The ConSurf server (consurf.tau.ac.il/) was used to evaluate the evolutionary conservation of amino acid residues of the human PD1, PD-L1 and PD-L2 proteins [83]. The amino acids are more conserved and are essential for protein interactions or are present within more enzymatic pockets than other amino acids of the protein. Therefore, the changes in the conserved amino acids are more lethal than polymorphisms located in flexible regions in a protein because they disrupt the protein function and structure [84, 85]. The conserved amino acids were predicted based on conservation values ranging from 1 to 9; a conservation value between 1–4 is considered variable, a value of 5–6 exhibits average conservation and a value ranging from 7 to 9 indicates very high conservation [86].

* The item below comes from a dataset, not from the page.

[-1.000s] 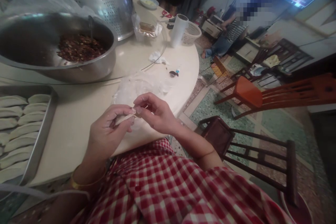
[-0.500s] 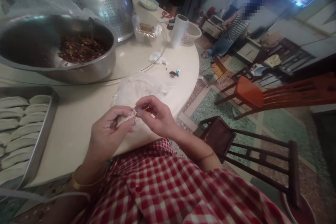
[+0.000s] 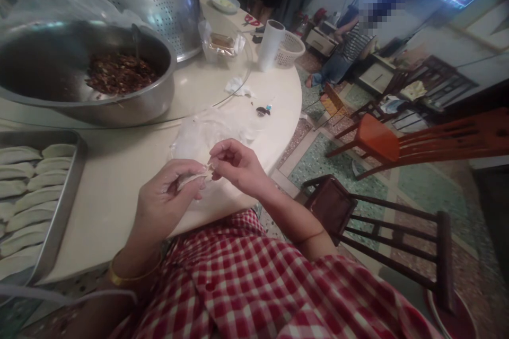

Bioinformatics analysis of protein sequences

The structures of the PD1, PD-L1 and PD-L2 proteins, including protein-binding positions, solvent accessibility, and disordered structures, were predicted using the Predict Protein server [87]. The secondary structures of the PD1, PD-L1, and PD-L2 proteins were predicted by the CFSSP program [54, 88]. Hydrophobic cluster analysis (HCA) was performed using the HCA 1.0.2 program [89] via the Mobyle@RPBS web portal and framework [90].

Coevolution analysis of protein residues

We used a web-based tool (CoeViz) [91] that allows the focused and rapid analysis of protein topographies, such as functional sites and structural domains, and that delivers a variable analysis and visualization of pairwise coevolution of amino acid residues. Full protein sequences of PD1, PD-L1 and PD-L2 were obtained from CoeViz analysis via χ2 covariance metrics [92] and were adjusted for phylogenetic bias in the MSA to predict the maps of covarying residues and the large overlaps with functional regions and the known domains of the protein. The visualization of the residue interactions was improved with circular drawings, and the residues were highlighted in the protein sequences and 3D structures.